Stem Docs

Descriptor Reader

Descriptor Reader

Utilities for reading descriptors from local directories and archives. This is mostly done through the DescriptorReader class, which is an iterator for the descriptor data in a series of destinations. For example…

my_descriptors = [
  '/tmp/server-descriptors-2012-03.tar.bz2',
  '/tmp/archived_descriptors/',
]

# prints the contents of all the descriptor files
with DescriptorReader(my_descriptors) as reader:
  for descriptor in reader:
    print descriptor

This ignores files that cannot be processed due to read errors or unparsable content. To be notified of skipped files you can register a listener with register_skip_listener().

The DescriptorReader keeps track of the last modified timestamps for descriptor files that it has read so it can skip unchanged files if run again. This listing of processed files can also be persisted and applied to other DescriptorReader instances. For example, the following prints descriptors as they’re changed over the course of a minute, and picks up where it left off if run again…
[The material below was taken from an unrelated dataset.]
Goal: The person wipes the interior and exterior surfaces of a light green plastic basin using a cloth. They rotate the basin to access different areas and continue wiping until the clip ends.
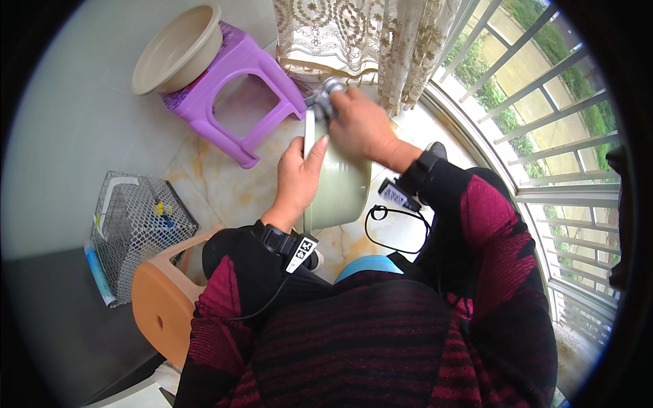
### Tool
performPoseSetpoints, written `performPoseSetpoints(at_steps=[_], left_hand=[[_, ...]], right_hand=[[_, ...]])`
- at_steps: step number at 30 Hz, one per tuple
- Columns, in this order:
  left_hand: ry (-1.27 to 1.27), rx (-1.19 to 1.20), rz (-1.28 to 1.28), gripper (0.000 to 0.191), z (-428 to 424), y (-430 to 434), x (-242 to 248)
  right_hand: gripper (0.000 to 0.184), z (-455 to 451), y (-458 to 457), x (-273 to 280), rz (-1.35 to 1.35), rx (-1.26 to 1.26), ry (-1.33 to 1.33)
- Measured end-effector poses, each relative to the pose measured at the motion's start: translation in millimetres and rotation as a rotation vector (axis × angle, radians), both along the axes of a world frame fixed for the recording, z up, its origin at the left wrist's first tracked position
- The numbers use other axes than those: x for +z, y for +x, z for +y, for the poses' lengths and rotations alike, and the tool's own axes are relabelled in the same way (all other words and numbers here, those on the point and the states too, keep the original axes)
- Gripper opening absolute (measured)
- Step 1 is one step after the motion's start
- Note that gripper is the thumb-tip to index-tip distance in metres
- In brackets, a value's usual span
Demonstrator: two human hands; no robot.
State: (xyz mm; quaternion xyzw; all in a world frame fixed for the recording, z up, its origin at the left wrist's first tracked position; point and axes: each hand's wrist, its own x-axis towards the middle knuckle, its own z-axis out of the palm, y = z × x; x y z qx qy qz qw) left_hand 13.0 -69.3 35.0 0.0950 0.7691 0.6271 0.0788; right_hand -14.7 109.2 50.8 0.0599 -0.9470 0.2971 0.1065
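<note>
A pale green plastic container with a whitish rim stands on its side or tilted between my knees, its rim facing left. My left hand grips it at the rim, thumb on the green outer side. My right hand holds a bunched checked cloth against the container's upper end; cloth and hand are slightly blurred. The container's inside is hidden from view.
Beyond on the left, a beige basin rests on a purple plastic stool. A wire basket and an orange stool are at the left. A lace curtain hangs ahead; a barred window lines the right. A black cable lies near my feet.
</note>
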Motion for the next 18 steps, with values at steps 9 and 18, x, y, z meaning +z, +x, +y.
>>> performPoseSetpoints(at_steps=[9, 18], left_hand=[[-0.029, -0.172, 0.001, 0.033, 0, 6, 21], [-0.034, 0.107, 0.015, 0.019, -6, -14, -12]], right_hand=[[0.032, 57, -32, -8, -0.254, -0.198, 0.065], [0.023, -23, 41, 4, 0.145, 0.135, -0.041]])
reader = DescriptorReader(['/tmp/descriptor_data'])

try:
  processed_files = load_processed_files('/tmp/used_descriptors')
  reader.set_processed_files(processed_files)
except: pass # could not load, maybe this is the first run

start_time = time.time()

while (time.time() - start_time) < 60:
  # prints any descriptors that have changed since last checked
  with reader:
    for descriptor in reader:
      print descriptor

  time.sleep(1)

save_processed_files('/tmp/used_descriptors', reader.get_processed_files())

Module Overview:

load_processed_files - Loads a listing of processed files
save_processed_files - Saves a listing of processed files

DescriptorReader - Iterator for descriptor data on the local file system
  |- get_processed_files - provides the listing of files that we've processed
  |- set_processed_files - sets our tracking of the files we have processed
  |- register_read_listener - adds a listener for when files are read
  |- register_skip_listener - adds a listener that's notified of skipped files
  |- start - begins reading descriptor data
  |- stop - stops reading descriptor data
  |- __enter__ / __exit__ - manages the descriptor reader thread in the context
  +- __iter__ - iterates over descriptor data in unread files

FileSkipped - Base exception for a file that was skipped
  |- AlreadyRead - We've already read a file with this last modified timestamp
  |- ParsingFailure - Contents can't be parsed as descriptor data
  |- UnrecognizedType - File extension indicates non-descriptor data
  +- ReadFailed - Wraps an error that was raised while reading the file
     +- FileMissing - File does not exist

Deprecated since version 1.8.0: This module will likely be removed in Stem 2.0 due to lack of usage. If you use this modle please let me know.